We can Make it Together
The moral of that sad story is that no one should go wandering through the dark unknown by themselves. While you seldom run up against Evil Undead Overlords in the average city (Los Angeles being a notable exception), you will sometimes find yourself caught up in events that are unpleasant and could have equally dire consequences. You need someone at your side.
Corey and I met when he ran a D&D game at a WesterCon Science Fiction Convention. We’ve been together ever since. We work together, play together, and sleep together at night. We also have our occasional arguments and disagreements. (It’s Wednesday –where’s the blog? Um… I… er… the werewolf ate it?) We’ve been through the Sisyphean Nightmare of working 12 hour days for Game Companies who then released our precious creations still riddled with bugs. We have been through periods of time with no work, little money, and no work potential. We’ve also shared the best moments of our lives in the birth of our son, the release of Hero’s Quest, and the creation of the School for Heroes.
The important point is that we do things together. We seldom go off adventuring alone when it comes to important things. We talk to one another and let each other know our deepest feelings.
So when you find the person who is your perfect complement – do what you can to make that relationship last. Treasure the personality traits you share, and value the differences. Be a team rather than a boss and employee. Do things together that you both love. The bonds formed by shared happiness can last a lifetime.
The Play’s the Thing
Clearly, the shared experiences are the best experiences. When our oddball playing group comes to the climax of an exciting adventure, we all feel empowered and thrilled by what we have done. Likewise, going out to a movie together and sharing a meal and discussion afterwards can be a great time. (The movie doesn’t even have to be a good one – we spent hours mocking the inconsistencies and bad science of Jurassic Park.) These shared times make life richer and more fun.
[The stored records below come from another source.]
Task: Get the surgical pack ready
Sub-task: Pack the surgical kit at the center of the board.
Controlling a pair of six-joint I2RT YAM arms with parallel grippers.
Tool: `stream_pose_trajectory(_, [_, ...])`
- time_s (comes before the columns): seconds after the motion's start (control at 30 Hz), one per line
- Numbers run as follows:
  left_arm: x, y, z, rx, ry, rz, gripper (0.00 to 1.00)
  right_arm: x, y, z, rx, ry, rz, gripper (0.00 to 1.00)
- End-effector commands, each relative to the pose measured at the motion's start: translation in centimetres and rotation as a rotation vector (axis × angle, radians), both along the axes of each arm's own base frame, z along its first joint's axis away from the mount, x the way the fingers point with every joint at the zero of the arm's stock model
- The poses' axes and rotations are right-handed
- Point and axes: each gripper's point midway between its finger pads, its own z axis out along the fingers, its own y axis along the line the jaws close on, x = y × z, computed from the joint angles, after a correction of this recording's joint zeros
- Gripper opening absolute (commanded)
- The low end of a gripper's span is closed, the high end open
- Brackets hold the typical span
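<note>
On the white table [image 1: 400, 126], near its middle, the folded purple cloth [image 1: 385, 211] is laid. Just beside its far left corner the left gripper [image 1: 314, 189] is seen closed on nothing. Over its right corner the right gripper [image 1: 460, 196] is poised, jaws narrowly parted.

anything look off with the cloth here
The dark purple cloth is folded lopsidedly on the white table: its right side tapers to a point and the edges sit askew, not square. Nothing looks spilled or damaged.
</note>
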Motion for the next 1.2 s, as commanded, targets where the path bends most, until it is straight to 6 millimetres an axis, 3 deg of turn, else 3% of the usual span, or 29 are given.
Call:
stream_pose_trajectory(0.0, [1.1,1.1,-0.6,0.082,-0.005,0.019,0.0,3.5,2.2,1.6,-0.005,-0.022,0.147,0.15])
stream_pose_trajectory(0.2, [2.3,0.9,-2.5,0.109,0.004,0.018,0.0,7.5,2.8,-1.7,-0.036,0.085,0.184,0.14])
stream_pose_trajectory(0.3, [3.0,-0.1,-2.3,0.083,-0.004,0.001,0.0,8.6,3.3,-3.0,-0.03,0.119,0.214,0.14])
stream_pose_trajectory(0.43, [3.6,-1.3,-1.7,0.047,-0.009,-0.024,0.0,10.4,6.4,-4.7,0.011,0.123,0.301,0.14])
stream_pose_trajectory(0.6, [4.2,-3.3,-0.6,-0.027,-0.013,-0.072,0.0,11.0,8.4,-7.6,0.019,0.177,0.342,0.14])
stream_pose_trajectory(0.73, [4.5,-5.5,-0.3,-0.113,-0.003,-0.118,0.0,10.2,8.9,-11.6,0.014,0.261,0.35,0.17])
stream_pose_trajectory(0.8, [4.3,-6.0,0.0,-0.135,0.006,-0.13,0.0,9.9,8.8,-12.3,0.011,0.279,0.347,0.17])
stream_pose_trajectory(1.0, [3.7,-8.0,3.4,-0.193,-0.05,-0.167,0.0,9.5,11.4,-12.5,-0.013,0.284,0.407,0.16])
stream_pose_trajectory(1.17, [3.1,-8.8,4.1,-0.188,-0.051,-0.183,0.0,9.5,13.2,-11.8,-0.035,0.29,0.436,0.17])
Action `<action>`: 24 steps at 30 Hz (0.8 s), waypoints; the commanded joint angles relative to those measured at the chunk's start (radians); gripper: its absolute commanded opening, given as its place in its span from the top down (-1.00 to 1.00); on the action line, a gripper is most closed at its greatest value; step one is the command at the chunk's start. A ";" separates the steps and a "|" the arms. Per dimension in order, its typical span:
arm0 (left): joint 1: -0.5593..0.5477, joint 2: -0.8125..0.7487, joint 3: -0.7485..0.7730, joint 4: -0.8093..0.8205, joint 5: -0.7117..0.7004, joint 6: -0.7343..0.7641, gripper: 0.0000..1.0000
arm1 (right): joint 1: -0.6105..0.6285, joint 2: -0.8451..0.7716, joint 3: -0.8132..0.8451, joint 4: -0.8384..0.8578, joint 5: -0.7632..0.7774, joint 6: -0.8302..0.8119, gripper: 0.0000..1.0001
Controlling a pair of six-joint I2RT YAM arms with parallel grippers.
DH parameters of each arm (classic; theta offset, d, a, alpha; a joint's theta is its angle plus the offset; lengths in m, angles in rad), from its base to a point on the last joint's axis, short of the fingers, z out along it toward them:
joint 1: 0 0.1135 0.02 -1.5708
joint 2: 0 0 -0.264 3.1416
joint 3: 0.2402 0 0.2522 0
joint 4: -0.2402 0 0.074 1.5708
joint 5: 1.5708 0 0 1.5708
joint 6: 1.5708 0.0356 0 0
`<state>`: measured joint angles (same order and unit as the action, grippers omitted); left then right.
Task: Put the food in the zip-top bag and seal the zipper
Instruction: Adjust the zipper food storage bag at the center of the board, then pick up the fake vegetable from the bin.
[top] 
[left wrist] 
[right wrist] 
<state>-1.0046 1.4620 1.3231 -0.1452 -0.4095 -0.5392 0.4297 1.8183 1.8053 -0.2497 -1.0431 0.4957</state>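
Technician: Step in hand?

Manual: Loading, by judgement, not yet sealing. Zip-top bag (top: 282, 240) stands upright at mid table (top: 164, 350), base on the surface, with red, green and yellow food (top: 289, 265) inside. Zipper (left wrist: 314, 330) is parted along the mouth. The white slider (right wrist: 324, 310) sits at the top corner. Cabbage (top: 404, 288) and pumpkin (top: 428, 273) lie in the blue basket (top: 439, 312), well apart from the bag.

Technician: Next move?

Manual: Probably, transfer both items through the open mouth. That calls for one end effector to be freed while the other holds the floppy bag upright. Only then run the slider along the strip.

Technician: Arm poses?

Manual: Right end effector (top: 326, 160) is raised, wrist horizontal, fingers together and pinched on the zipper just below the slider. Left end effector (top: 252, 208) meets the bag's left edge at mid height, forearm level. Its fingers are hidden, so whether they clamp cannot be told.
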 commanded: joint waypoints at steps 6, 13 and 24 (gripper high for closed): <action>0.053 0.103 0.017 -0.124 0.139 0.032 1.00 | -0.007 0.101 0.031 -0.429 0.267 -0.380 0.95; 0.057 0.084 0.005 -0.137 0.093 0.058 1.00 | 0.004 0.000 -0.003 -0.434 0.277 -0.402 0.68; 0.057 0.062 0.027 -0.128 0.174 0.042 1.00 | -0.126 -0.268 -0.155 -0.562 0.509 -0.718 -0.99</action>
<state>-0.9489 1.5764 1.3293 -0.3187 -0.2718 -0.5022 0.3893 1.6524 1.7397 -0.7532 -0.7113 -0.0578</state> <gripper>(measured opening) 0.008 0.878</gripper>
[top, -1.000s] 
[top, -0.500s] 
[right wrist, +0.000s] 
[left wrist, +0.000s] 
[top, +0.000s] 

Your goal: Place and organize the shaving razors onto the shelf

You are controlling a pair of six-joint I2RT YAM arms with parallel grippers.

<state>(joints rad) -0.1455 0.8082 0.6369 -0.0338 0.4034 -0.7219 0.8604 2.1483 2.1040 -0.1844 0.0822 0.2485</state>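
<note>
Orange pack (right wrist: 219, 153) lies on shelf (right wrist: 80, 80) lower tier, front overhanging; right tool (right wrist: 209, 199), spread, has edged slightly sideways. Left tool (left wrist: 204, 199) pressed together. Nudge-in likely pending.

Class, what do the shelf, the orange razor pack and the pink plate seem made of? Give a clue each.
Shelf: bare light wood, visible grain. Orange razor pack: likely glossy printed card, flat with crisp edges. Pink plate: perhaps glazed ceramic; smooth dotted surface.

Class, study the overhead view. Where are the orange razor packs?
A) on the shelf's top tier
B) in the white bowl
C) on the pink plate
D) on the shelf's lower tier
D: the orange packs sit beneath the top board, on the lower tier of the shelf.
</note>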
Bruised, battered, and beaten, the last adventurers stand before the dark altar. Most of her acolytes and the rest of the party lie dying on the cold marble floor. As the High Priestess of the Spider Goddess Lolth begins her final incantation, the Mage and Cleric look at each other grimly, and cast their last remaining spells.
The ceiling above the Priestess softens into mud in response to the mage’s arcane gestures. The High Priestess laughs exultantly, knowing that pitiful spell cannot stop her ritual. She has won!
Or has she? The Cleric completes his incantation – Dispel Magic – and the mud hardens into rock once again. Encased in stone, the High Priestess – and her smile – are frozen forever, her ritual stopped. The party has triumphed where any one individual would have failed.
So if you want to have a life that is full of adventure and great times, find some good friends and do what you can to stay together. Our gaming group is scattered for miles across several states, and sometimes years pass between games with our friends. However, we have all been friends through the decades and still enjoy playing together.
With friends like these, the fun will last a lifetime.